Illustrating her point
Rachel Ignotofsky, TYL ’11, fell in love with drawing as a child. So, when she landed a job as a greeting card designer with Hallmark during her final year at Temple, it constituted what many would see as the realization of her career hopes. And during the next four years, Ignotofsky found the job was indeed a dream—just not hers.
“It was someone else’s dream job,” she said. “I really wanted to create things with my artwork that talked about subjects that I thought were really important.”
A leap of faith, rewarded
In 2015, Ignotofsky quit, taking the leap to work for herself full-time. On the heels of a U.S. Census report showing a gender gap in STEM fields, she illustrated and wrote Women in Science: 50 Fearless Pioneers Who Changed the World, an art-powered celebration of the accomplishments of oft-overlooked female scientists.
“As I wrote this book, I realized there are a tremendous amount of women who have contributed to science just as much as Einstein and Tesla, but their names aren’t well-known,” she says. “They became invisible.”

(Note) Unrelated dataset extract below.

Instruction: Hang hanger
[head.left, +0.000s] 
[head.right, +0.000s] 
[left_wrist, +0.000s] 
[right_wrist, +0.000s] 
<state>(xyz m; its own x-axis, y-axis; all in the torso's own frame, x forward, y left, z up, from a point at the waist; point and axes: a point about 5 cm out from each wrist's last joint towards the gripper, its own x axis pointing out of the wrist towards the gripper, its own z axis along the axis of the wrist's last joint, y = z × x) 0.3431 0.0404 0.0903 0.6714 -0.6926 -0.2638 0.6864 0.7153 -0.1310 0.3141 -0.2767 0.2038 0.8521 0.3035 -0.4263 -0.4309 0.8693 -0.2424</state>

By contrast, Ignotofsky wanted to show young girls: “If you can see it, you can be it.”
The book has become a New York Times Best Seller, and Ignotofsky went on to publish Women in Sports and The Wondrous Workings of Planet Earth. Her next book, Women in Art, is due out this fall.
“There’s a great thing that happens when you get kids excited about history and science: They kind of feel like they can teach the teacher,” she says. “It’s that self-esteem you can give a kid that I think really helps them make it in this world.”